Así entregó las armas Moncada. Comprendí que éste traicionaba los intereses de la revolución, pues así lo declaró el Dr. Sacasa, y comprendí también con amargura que eran defraudados los ideales del pueblo nicaragüense. No era posible que yo fuera indiferente a la actitud asumida por un traidor. Recordé en esos momentos las frases hirientes con que nos calificaban a los nicaragüenses en el exterior. Así pasé tres días en el cerro del Común, abatido, triste, sin saber qué actitud tomar, si entregar las armas o defender el país, que reclamaba conmiseración a sus hijos. No quise que mis soldados me vieran llorar y busqué la soledad. Allí, solo, reflexioné mucho, sentí que una voz extraña me decía: "¡Vendepatria!" Rompí la cadena de reflexiones y me decidí a luchar comprendiendo que yo era el llamado para protestar por la traición a la patria y a los ideales nicaragüenses, y que las balas serían las únicas que deberían defender la soberanía de Nicaragua, pues no había razón para que los Estados Unidos intervinieran en nuestros asuntos de familia. Fue entonces cuando publiqué mi primer manifiesto.

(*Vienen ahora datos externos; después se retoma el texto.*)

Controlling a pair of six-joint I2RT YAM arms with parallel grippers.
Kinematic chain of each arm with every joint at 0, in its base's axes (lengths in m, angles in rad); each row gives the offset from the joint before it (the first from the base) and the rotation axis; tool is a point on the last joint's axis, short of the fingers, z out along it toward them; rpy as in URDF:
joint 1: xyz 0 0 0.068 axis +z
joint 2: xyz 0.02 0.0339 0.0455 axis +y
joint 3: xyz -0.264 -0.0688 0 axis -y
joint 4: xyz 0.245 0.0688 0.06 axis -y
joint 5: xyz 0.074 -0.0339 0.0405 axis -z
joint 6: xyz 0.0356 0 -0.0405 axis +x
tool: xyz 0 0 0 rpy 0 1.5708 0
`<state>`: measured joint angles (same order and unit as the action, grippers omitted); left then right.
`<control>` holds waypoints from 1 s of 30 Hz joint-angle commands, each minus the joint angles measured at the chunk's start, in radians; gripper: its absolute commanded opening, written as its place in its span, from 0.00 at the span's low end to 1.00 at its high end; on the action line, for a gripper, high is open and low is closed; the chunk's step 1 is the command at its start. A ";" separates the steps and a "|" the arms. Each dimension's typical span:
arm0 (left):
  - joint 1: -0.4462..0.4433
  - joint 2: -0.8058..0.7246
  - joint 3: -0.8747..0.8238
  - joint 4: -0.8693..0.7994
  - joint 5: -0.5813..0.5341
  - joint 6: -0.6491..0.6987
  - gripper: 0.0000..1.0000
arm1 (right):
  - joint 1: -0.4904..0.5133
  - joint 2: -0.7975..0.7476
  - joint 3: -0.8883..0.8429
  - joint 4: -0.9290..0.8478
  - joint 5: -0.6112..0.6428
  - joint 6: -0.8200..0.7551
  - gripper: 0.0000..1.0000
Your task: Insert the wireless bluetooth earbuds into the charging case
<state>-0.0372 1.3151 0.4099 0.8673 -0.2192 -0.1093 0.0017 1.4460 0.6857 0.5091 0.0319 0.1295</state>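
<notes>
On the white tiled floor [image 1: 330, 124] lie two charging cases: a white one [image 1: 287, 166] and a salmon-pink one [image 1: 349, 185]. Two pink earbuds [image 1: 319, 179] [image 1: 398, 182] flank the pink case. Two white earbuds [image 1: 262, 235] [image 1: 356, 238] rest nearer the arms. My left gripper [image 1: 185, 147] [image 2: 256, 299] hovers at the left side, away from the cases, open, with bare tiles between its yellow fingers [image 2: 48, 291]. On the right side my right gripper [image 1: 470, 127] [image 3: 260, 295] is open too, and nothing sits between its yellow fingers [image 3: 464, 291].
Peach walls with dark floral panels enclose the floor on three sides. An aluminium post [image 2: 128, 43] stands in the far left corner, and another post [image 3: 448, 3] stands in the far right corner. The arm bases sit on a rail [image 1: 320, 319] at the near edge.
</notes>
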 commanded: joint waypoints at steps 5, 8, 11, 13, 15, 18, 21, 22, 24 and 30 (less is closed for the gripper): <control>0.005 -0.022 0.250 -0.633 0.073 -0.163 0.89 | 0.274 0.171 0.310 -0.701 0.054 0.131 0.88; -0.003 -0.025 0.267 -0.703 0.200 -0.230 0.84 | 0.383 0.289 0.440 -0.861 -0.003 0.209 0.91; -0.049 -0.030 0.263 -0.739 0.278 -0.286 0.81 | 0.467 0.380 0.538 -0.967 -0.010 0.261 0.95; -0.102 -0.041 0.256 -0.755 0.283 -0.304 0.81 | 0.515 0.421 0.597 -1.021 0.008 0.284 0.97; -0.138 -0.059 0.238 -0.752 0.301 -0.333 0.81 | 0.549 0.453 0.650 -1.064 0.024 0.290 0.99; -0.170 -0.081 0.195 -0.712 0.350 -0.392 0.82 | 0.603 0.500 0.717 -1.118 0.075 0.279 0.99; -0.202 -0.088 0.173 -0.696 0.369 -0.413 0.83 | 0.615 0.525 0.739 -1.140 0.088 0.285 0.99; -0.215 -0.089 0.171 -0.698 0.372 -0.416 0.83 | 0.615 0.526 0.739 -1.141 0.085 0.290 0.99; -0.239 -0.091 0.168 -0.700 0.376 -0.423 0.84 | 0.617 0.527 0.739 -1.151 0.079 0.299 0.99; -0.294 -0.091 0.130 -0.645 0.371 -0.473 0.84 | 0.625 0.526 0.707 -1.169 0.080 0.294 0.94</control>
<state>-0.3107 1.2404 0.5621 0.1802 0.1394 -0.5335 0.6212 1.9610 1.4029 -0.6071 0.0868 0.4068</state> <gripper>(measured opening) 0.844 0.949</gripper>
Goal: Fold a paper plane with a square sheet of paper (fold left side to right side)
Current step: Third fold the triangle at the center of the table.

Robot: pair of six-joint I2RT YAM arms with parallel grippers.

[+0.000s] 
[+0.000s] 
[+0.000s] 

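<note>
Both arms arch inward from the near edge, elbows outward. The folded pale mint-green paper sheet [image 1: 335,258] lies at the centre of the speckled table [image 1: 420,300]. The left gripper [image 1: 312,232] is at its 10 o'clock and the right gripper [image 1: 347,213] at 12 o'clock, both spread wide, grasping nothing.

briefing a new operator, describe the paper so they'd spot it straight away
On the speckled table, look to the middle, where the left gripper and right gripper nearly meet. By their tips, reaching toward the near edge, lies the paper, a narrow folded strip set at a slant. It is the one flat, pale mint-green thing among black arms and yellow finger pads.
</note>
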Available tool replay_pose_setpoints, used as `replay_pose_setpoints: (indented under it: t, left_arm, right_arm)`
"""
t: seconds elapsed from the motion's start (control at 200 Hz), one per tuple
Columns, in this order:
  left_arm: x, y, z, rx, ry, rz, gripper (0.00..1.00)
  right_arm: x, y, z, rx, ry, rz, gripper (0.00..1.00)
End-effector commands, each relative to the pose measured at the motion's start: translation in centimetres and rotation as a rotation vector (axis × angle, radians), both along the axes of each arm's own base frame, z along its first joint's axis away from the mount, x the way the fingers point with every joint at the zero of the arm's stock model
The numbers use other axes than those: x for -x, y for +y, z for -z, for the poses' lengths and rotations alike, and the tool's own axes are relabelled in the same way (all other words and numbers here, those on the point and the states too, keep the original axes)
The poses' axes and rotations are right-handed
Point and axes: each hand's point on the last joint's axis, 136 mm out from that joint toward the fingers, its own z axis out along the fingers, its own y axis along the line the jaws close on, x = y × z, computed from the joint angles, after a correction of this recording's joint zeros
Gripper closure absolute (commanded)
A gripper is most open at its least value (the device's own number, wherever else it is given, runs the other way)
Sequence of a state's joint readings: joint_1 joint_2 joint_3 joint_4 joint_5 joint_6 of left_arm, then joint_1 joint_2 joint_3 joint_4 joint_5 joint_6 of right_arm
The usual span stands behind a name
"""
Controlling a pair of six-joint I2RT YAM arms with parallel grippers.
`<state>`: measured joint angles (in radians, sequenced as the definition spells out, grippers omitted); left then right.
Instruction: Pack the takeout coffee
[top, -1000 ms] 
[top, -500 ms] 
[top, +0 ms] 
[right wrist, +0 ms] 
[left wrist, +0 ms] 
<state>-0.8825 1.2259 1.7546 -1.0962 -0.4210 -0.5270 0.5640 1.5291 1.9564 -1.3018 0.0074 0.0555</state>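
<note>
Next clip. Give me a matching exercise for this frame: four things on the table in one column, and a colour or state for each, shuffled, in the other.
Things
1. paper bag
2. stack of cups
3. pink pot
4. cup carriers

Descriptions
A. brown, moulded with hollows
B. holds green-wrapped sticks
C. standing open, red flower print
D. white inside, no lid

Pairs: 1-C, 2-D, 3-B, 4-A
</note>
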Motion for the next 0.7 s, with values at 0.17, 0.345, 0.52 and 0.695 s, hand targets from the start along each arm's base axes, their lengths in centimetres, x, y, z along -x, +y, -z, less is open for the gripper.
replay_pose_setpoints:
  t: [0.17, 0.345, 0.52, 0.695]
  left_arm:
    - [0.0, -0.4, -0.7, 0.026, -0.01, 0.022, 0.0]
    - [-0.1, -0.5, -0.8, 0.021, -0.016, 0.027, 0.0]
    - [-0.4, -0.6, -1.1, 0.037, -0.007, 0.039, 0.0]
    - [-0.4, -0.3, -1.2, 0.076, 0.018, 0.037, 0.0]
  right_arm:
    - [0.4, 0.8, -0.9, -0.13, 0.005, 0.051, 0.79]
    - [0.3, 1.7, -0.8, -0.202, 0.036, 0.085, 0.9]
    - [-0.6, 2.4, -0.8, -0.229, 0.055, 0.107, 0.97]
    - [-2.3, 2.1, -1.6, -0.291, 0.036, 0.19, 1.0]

En ese primer manifiesto expresaría:

"Viendo que los Estados Unidos de Norteamérica, con el único derecho que les da la fuerza bruta, pretenden privarnos de nuestra Patria y de nuestra Libertad, he aceptado su reto injustificado, que tiende a dar en tierra con nuestra soberanía, echando sobre mis actos la responsabilidad ante la Historia. Permanecer inactivo o indiferente, como la mayoría de mis conciudadanos, sería sumarse a la grosera muchedumbre de mercaderes parricidas".